● **WHAT TO DO**: Pictures aside, please retype the whole listing word for word.

##### PROVIDED MATERIAL

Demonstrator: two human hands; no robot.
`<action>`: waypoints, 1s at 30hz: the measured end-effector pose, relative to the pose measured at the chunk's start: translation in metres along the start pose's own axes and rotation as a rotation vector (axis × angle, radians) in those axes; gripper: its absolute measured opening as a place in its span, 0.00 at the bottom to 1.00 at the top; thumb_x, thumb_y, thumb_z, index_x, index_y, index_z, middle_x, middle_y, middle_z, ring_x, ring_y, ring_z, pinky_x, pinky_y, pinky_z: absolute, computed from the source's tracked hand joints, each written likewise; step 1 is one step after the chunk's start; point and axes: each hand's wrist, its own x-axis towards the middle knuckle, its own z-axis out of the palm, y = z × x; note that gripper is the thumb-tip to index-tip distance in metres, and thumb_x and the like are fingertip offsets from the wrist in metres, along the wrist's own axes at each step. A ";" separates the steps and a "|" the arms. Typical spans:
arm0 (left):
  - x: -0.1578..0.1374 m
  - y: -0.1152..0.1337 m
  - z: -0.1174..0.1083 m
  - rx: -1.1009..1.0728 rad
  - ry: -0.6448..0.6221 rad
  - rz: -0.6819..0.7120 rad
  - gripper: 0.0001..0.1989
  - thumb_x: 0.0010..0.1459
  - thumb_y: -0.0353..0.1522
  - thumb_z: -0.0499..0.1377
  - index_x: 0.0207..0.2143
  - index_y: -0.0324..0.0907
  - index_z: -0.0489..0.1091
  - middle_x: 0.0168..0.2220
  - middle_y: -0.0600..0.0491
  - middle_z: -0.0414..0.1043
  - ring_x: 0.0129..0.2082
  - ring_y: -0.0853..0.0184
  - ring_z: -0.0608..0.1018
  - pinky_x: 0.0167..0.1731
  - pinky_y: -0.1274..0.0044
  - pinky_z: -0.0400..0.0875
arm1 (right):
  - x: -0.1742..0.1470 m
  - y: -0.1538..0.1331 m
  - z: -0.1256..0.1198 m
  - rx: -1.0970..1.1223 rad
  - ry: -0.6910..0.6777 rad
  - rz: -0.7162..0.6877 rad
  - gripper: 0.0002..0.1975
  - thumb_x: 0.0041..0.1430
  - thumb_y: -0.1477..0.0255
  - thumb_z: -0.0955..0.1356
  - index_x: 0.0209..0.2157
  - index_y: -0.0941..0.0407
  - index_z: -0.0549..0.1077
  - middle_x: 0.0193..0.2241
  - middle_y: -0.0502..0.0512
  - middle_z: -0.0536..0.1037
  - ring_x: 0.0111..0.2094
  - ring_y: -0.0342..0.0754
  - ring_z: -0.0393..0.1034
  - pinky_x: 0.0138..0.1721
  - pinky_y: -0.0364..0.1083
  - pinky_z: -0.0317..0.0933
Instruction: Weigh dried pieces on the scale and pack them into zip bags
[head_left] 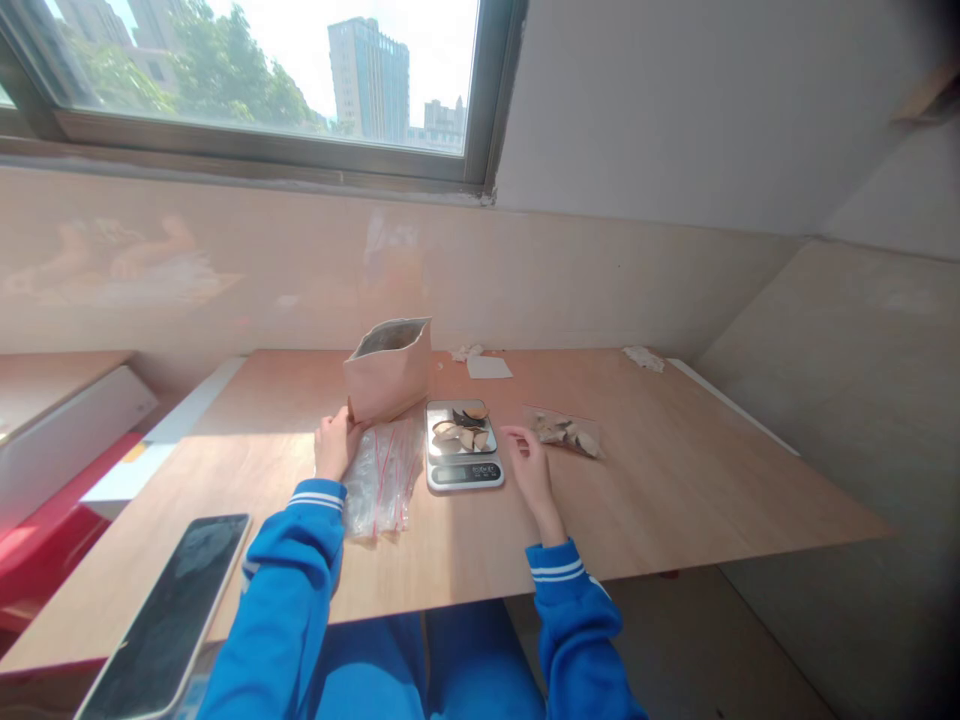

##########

● **REPLY**:
Demonstrator: two human hands; no robot.
`<action>`: waypoints, 1s at 30hz: the measured end-effector pose, relative to the pose measured at the chunk's start: translation in metres along the start pose's own axes and rotation as a rotation vector (axis × angle, radians) in those axes; gripper: its absolute measured opening as a place in its span, 0.00 at the bottom to 1.00 at the top; thumb_x, thumb_y, thumb_z, index_x, index_y, index_z, middle_x, middle_y, middle_z, ring_x, ring_y, ring_z, pinky_x, pinky_y, pinky_z: absolute, computed from the source's tracked hand joints, each written likewise; step 1 is one step after the chunk's start; point and axes: each hand's wrist, its own x-axis towards the middle knuckle, its own z-axis out of the palm, y = z × x; note that gripper is the thumb-tip to index-tip distance in metres, and thumb_x and the like are fingertip offsets from the wrist in metres, along the wrist's own axes at each step. A ";" separates the steps and a "|" the arms. Typical spans:
arm0 (left):
  - x: -0.1578..0.1374 m
  - y: -0.1152..0.1337 m
  - z: -0.1174..0.1083 m
  - rx: -1.1009..1.0728 rad
  - ry: -0.6448..0.6221 rad
  - rz: -0.6819..0.7120 rad
  - gripper: 0.0001..0.1989
  - thumb_x: 0.0010..0.1459
  - thumb_y: -0.0353..0.1522
  - thumb_z: -0.0499..0.1377
  - index_x: 0.0207..0.2143
  - index_y: -0.0324..0.0907
  - index_z: -0.0489..0.1091
  - middle_x: 0.0168..0.2220
  - middle_y: -0.0600..0.0491
  - middle_z: -0.0414..0.1043
  - ring_x: 0.0129..0.2082
  - ring_y: -0.0853..0.0184
  - ring_z: -0.0608..0.1018
  - pinky_x: 0.0167..0.1731
  - pinky_y: -0.1274..0.0044
  - pinky_z: -0.0400..0.0875
arm1 (right):
  - x: -0.1742..0.1470 m
  - y: -0.1538..0.1331 m
  - z: -0.1256..0.1198 m
  - rx: -1.0970..1.1223 rad
  - ry: -0.6910..0.6777 rad
  - rz: -0.7162..0.6877 rad
  - gripper: 0.0002..0.1975
  - thumb_x: 0.0041..0.1430
  - thumb_y: -0.1477..0.0255
  - thumb_z: -0.0955..0.1356
  - index_x: 0.0209..0.2157
  - index_y: -0.0941..0.0407
  - index_z: -0.0549..0.1077
  - middle_x: 0.0193..0.2241
  - middle_y: -0.0502..0.0512
  - middle_z: -0.0536..0.1037
  - ring_x: 0.0111..0.2094
  - ring_y: -0.0342..0.0754
  - ring_z: -0.0393..0.1034
  - pinky_x: 0.0138..0.1721
  - pinky_y: -0.0364..0.1083
  - pinky_z: -0.0317..0.0933
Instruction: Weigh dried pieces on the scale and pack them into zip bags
[head_left] 

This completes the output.